Exercise aim: Each line below is to be repeated exactly; any picture is to be left out.

---

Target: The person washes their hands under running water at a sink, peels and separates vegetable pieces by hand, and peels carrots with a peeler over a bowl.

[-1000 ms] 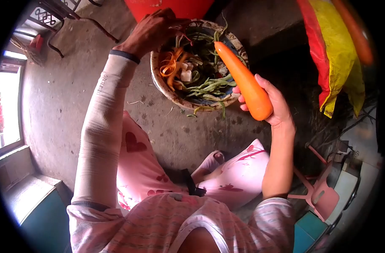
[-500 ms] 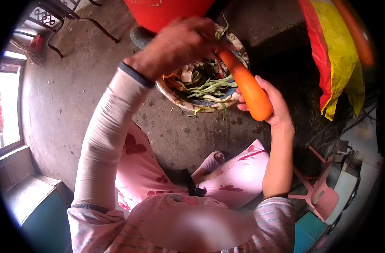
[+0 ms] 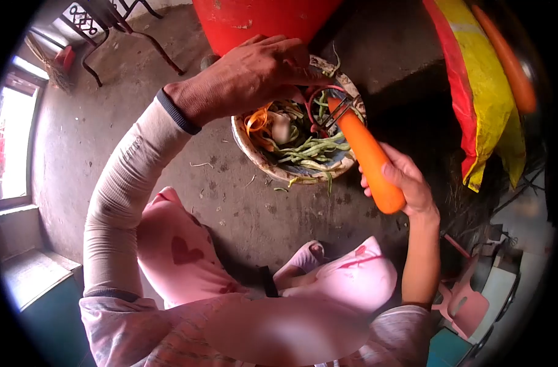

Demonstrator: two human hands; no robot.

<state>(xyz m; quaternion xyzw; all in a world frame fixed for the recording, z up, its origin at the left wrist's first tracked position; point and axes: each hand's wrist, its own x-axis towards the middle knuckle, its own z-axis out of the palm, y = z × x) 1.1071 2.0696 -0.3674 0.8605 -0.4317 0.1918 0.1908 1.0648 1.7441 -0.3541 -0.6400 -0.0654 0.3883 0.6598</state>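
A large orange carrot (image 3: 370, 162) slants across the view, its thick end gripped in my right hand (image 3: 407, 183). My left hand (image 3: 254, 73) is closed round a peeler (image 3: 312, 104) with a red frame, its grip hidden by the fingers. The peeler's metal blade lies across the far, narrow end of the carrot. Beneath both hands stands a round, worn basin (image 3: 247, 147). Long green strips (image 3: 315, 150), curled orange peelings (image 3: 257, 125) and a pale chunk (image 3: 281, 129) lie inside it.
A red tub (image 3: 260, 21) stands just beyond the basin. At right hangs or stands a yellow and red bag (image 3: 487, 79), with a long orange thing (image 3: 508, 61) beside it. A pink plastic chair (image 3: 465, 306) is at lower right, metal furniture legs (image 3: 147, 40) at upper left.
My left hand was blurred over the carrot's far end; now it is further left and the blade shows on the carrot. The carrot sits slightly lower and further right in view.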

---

Response below:
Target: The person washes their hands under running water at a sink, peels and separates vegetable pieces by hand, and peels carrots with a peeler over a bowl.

[-1000 ms] 
[-500 ms] 
[+0 ms] 

Demonstrator: two human hands; no robot.

<state>(xyz m; quaternion xyzw; all in a world frame fixed for the recording, z up, its origin at the left wrist's first tracked position; point and axes: each hand's wrist, its own x-axis towards the middle knuckle, its own z-axis out of the palm, y = z × x) 1.1071 2.0696 -0.3674 0.8605 -0.4317 0.1918 0.1908 1.0648 1.7441 -0.3541 -0.6400 -0.0654 0.3883 0.6598</state>
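A large orange carrot (image 3: 370, 162) slants across the view, its thick end gripped in my right hand (image 3: 407, 183). My left hand (image 3: 254, 73) is closed round a peeler (image 3: 312, 104) with a red frame, its grip hidden by the fingers. The peeler's metal blade lies across the far, narrow end of the carrot. Beneath both hands stands a round, worn basin (image 3: 247, 147). Long green strips (image 3: 315, 150), curled orange peelings (image 3: 257, 125) and a pale chunk (image 3: 281, 129) lie inside it.
A red tub (image 3: 260, 21) stands just beyond the basin. At right hangs or stands a yellow and red bag (image 3: 487, 79), with a long orange thing (image 3: 508, 61) beside it. A pink plastic chair (image 3: 465, 306) is at lower right, metal furniture legs (image 3: 147, 40) at upper left.
My left hand was blurred over the carrot's far end; now it is further left and the blade shows on the carrot. The carrot sits slightly lower and further right in view.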

There is no more to this answer.